最愛なる妻へ~皇帝陛下は新妻への愛欲を抑えきれない~
「久々だな、戦地に赴くのも。空砲ではない大砲の音が体に響いてくると、血が滾ってくる。ああ、この感覚も久しぶりだ」
司令部の館に向かう道中、イヴァンは馬上から遠目に見える大砲の煙を眺め、微かに目を細めた。
「陛下が最後に戦場にお出になったのはもう三年以上前、シテビアの自治権を巡ってフェイリンの軍を制圧したときでしたね。あのときは馬に伝染病が流行って大変だったのを思い出します」
イヴァンと馬を並べて歩いていた侍従武官長のルカがそう笑いかけると、イヴァンもおかしそうにクツクツと笑った。

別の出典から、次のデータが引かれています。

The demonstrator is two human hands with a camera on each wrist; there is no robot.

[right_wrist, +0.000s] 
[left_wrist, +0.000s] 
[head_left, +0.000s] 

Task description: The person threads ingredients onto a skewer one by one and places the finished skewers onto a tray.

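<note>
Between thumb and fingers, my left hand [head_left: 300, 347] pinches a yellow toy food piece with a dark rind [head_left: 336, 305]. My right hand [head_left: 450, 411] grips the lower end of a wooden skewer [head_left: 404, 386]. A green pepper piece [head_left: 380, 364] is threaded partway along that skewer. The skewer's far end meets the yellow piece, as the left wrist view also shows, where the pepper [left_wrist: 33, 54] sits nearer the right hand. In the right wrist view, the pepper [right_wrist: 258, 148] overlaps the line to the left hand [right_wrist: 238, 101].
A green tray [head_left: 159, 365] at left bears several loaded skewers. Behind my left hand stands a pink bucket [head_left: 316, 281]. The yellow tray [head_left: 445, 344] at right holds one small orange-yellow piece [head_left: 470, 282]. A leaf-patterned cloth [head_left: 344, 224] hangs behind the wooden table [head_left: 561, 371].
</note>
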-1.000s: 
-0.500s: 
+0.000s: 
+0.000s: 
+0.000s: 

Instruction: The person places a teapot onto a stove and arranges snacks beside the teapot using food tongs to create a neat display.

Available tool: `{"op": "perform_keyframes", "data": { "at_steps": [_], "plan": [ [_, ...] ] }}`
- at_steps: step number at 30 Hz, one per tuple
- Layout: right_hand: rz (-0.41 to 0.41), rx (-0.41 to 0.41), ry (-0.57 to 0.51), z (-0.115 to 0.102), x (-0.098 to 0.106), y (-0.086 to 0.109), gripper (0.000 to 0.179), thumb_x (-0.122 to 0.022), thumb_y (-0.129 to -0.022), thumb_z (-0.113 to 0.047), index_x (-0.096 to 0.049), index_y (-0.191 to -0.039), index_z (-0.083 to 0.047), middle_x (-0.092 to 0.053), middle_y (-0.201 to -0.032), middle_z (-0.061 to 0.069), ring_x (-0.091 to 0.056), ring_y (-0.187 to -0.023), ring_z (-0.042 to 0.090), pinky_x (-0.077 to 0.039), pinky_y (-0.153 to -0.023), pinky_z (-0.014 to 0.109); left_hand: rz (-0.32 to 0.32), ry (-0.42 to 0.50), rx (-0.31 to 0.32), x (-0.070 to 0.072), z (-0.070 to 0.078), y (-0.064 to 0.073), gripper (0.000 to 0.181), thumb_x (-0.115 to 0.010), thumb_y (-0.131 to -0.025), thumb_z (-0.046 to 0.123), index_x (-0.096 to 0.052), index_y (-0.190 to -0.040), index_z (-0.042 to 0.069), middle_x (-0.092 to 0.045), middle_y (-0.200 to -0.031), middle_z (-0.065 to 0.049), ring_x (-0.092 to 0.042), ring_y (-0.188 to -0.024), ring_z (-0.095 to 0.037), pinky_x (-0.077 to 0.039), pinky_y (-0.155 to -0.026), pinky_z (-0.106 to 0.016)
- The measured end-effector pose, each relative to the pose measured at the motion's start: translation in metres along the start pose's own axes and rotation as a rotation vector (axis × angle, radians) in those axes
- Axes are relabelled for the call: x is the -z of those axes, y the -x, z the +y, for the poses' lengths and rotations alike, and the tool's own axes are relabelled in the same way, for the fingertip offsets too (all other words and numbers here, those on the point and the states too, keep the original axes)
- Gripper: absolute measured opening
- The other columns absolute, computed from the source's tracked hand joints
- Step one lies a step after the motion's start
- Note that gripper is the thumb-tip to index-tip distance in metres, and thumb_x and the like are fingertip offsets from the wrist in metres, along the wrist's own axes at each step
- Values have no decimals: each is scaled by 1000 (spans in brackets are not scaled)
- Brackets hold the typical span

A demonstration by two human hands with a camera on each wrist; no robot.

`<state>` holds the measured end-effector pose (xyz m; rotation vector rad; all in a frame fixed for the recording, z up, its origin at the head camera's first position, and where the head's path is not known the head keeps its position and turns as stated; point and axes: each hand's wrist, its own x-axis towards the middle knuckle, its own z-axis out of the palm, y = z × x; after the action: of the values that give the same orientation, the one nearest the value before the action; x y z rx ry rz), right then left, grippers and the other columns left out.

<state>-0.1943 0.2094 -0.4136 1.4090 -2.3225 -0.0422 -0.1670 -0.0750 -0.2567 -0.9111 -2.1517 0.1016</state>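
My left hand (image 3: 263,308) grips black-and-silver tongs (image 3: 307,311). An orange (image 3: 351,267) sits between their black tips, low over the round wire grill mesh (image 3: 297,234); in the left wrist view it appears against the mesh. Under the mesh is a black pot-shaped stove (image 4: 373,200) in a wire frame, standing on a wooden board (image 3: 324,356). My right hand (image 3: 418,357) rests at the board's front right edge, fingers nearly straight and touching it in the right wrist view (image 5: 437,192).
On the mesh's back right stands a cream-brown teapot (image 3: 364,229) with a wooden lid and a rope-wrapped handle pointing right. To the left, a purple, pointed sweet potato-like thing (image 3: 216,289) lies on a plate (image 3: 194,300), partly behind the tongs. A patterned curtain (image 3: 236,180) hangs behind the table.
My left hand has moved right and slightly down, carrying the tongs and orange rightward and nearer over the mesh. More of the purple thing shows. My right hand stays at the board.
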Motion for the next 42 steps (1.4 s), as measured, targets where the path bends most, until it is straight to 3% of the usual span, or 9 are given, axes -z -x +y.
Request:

「そんなこともあったな。あのときは近隣の農村から馬をかき集めてなんとか頭数を揃えたっけ。エゴール将軍が『農馬になんか跨れるか』と鼻息を荒くしていた姿は今思い出しても傑作だ」
ハハハと笑い声をあげるイヴァンを、ルカは密かに安堵の眼差しで見つめる。
そして司令部となっている館に着き馬を降りると、イヴァンは意気揚々とした足取りで隣接している兵士の宿舎を見て回った。